[Given material Boundary: Start]

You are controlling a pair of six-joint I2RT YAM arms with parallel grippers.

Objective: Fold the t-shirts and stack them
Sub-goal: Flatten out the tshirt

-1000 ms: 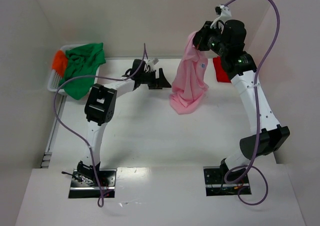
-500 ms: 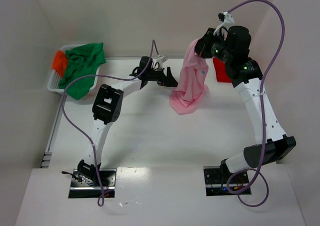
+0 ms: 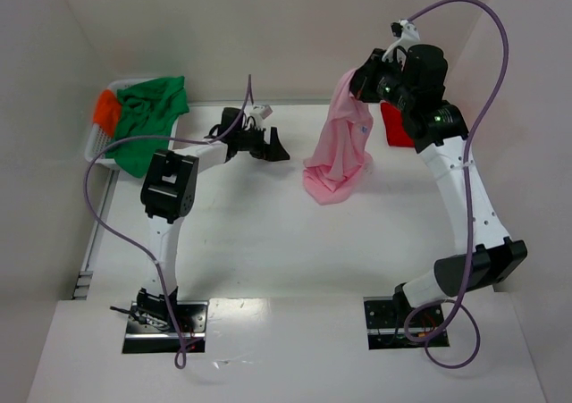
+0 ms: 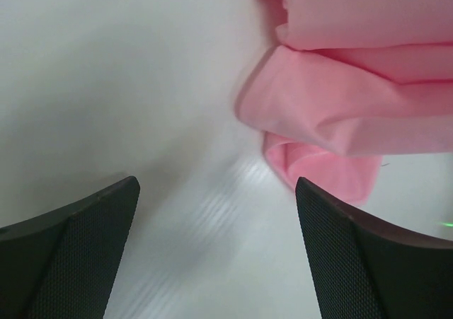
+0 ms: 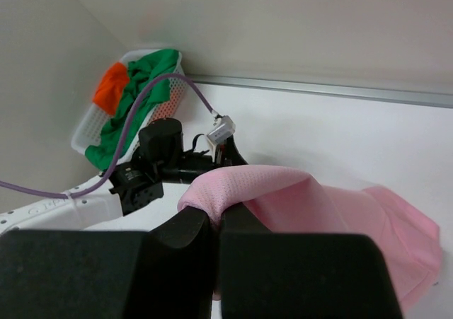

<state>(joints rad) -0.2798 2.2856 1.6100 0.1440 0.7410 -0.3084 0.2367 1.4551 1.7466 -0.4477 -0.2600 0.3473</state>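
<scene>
- At the near edge of the white table [image 3: 268,242], the two arm bases sit side by side, and a purple cable [image 3: 107,206] loops out from the left arm.
- Toward the middle of the table, the left gripper [image 3: 281,146] points at the hanging cloth with its jaws spread wide and nothing between them.
- In the left wrist view, the left gripper [image 4: 216,184] shows its two dark, textured fingers [image 4: 78,248] far apart over bare table, with pink folds just beyond them and not touching.
- Right of centre, the pink t-shirt [image 3: 338,153] hangs in a long bunched drape from the raised right arm. Its lowest folds [image 4: 333,177] seem to rest on the table, though neither view settles whether they touch.
- Above the shirt, the right gripper [image 3: 362,77] is clamped tight on the cloth's top edge.
- In the right wrist view, the right gripper [image 5: 219,216] has pink fabric [image 5: 318,206] pinched between its closed fingers and spilling off to one side.
- Just behind the right arm, near the far right of the table, a red t-shirt [image 3: 393,126] lies partly hidden by the arm.
- At the far left corner, a white basket [image 3: 92,151] holds the green t-shirt [image 3: 147,121], which spills over its rim onto the table, with the orange t-shirt [image 3: 106,110] beside it.
</scene>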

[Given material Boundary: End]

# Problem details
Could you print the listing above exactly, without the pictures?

# Exercise result
You are controlling a pair of six-joint I2RT YAM arms with parallel grippers.

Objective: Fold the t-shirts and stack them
Sub-goal: Flatten out the tshirt

-1000 ms: 
-500 ms: 
+0 ms: 
+0 ms: 
+0 ms: 

<state>(joints rad) -0.2798 2.2856 1.6100 0.1440 0.7410 -0.3084 0.2367 1.4551 1.7466 -0.4477 -0.2600 0.3473</state>
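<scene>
- At the near edge of the white table [image 3: 268,242], the two arm bases sit side by side, and a purple cable [image 3: 107,206] loops out from the left arm.
- Toward the middle of the table, the left gripper [image 3: 281,146] points at the hanging cloth with its jaws spread wide and nothing between them.
- In the left wrist view, the left gripper [image 4: 216,184] shows its two dark, textured fingers [image 4: 78,248] far apart over bare table, with pink folds just beyond them and not touching.
- Right of centre, the pink t-shirt [image 3: 338,153] hangs in a long bunched drape from the raised right arm. Its lowest folds [image 4: 333,177] seem to rest on the table, though neither view settles whether they touch.
- Above the shirt, the right gripper [image 3: 362,77] is clamped tight on the cloth's top edge.
- In the right wrist view, the right gripper [image 5: 219,216] has pink fabric [image 5: 318,206] pinched between its closed fingers and spilling off to one side.
- Just behind the right arm, near the far right of the table, a red t-shirt [image 3: 393,126] lies partly hidden by the arm.
- At the far left corner, a white basket [image 3: 92,151] holds the green t-shirt [image 3: 147,121], which spills over its rim onto the table, with the orange t-shirt [image 3: 106,110] beside it.
</scene>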

No additional answer is needed here.